_Activity_:
Leaving out every picture, retype the lines below from the top through the one that contains "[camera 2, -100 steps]".

Available data START

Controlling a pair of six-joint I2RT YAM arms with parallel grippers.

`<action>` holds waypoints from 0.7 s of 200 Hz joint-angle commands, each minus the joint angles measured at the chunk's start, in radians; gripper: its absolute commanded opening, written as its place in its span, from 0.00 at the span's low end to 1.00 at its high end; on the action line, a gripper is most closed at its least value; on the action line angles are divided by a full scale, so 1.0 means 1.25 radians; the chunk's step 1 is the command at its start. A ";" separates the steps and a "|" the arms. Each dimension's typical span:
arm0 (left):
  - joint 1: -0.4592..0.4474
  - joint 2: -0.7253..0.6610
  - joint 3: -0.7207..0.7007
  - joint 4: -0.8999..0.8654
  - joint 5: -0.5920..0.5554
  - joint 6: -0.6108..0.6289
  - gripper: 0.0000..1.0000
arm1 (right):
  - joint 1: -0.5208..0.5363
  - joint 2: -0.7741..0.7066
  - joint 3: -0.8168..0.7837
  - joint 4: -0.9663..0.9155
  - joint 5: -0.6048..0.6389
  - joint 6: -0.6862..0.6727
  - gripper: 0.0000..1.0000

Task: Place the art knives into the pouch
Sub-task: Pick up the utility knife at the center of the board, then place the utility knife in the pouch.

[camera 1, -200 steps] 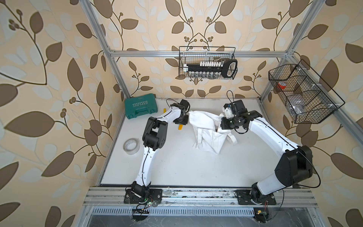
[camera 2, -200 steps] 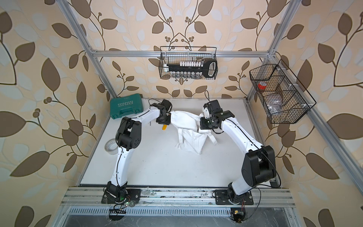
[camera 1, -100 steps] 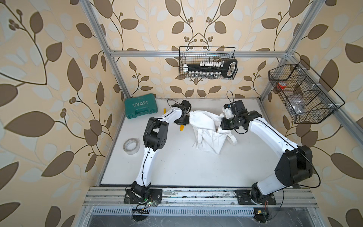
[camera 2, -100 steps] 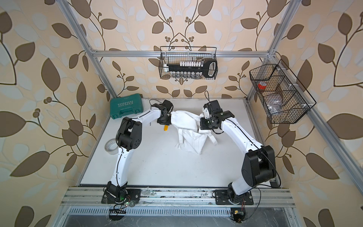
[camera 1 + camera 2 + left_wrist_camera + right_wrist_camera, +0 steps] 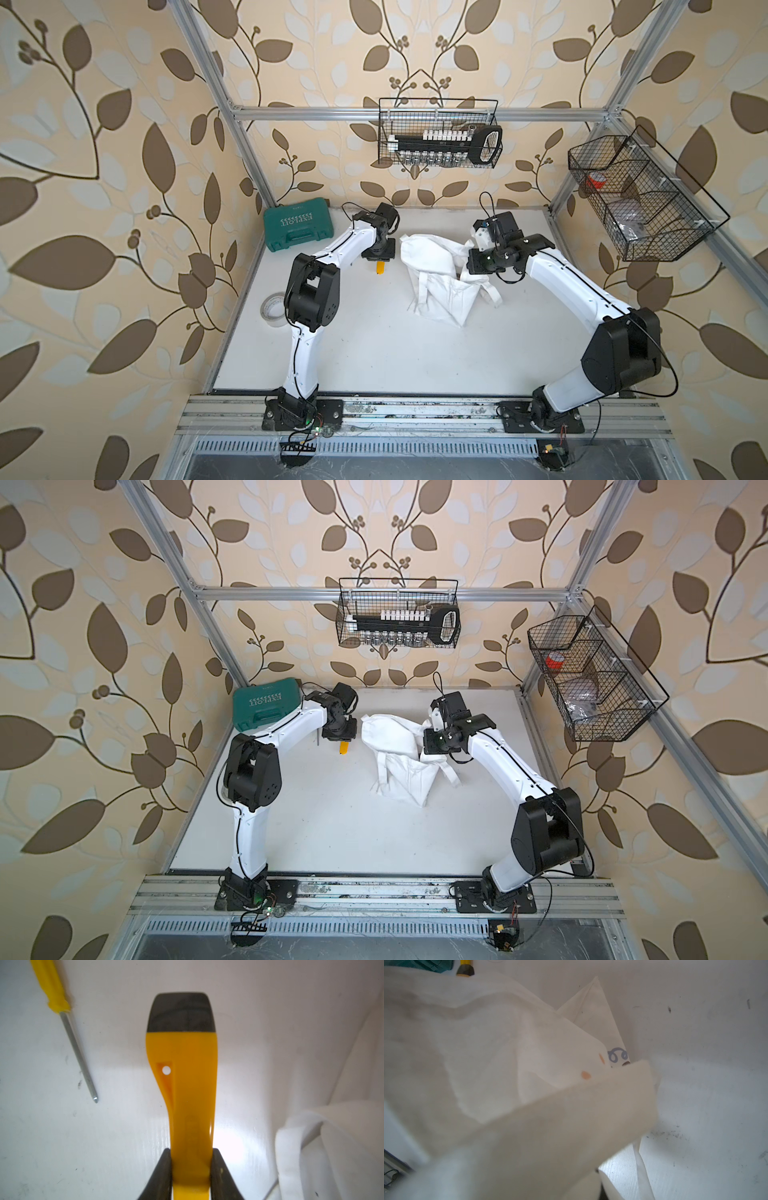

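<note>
The art knife [image 5: 182, 1084] is yellow with a black end, and my left gripper [image 5: 191, 1151] is shut on its yellow body. In both top views the knife [image 5: 380, 268] [image 5: 344, 748] points down from the left gripper [image 5: 379, 254] just left of the pouch. The pouch [image 5: 432, 266] [image 5: 390, 737] is a crumpled white cloth bag with loop handles. My right gripper [image 5: 478, 264] [image 5: 432, 744] is shut on its upper edge and holds the cloth raised. In the right wrist view the pouch [image 5: 488, 1053] fills most of the picture and hides the jaws.
A yellow-handled screwdriver [image 5: 54, 991] lies on the white table beside the knife. A green tool case [image 5: 298, 224] sits at the back left and a tape roll [image 5: 273, 309] at the left edge. Wire baskets [image 5: 438, 133] [image 5: 636, 199] hang on the back and right walls.
The left arm's elbow has shifted slightly to the right, with the knife still in its gripper. The right arm and the pouch have not visibly moved.
</note>
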State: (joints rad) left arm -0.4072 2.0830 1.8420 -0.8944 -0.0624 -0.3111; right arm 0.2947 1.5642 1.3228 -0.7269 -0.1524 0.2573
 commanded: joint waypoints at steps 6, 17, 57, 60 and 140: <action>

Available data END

_Answer to this task_:
Controlling a pair of six-joint I2RT YAM arms with parallel grippers.

`<action>` holds waypoints from 0.7 s of 200 Hz joint-angle commands, each minus the joint angles measured at the chunk's start, in radians; gripper: its absolute commanded opening, written as its place in its span, from 0.00 at the span's low end to 1.00 at its high end; on the action line, a gripper is most closed at its least value; on the action line angles are divided by a full scale, so 1.0 means 1.25 radians; the chunk's step 1 is the command at its start. A ";" separates the steps and a "|" the arms. Each dimension's typical span:
arm0 (left):
  - joint 1: -0.4592..0.4474
  - joint 2: -0.7253..0.6610
  - joint 3: -0.7207..0.7007
  - joint 4: -0.8999..0.8654
  - joint 5: -0.5920..0.5554
  - joint 6: -0.6108..0.6289
  - gripper: 0.0000..1.0000
arm1 (right):
  - joint 1: -0.5208..0.5363
  - joint 2: -0.7741..0.7066
  - joint 3: -0.8168..0.7837
  - joint 4: -0.9663..0.9155
  - joint 5: -0.6048..0.6389
  - joint 6: -0.6862..0.6727
  - gripper: 0.0000..1.0000

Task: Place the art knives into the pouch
Sub-task: Pick up the utility knife at the center of the board, then place the utility knife in the pouch.

[camera 1, -200 steps] 
[camera 2, -200 steps] 
[camera 1, -100 steps] 
[camera 2, -100 steps] 

Nothing remains to be added to the answer.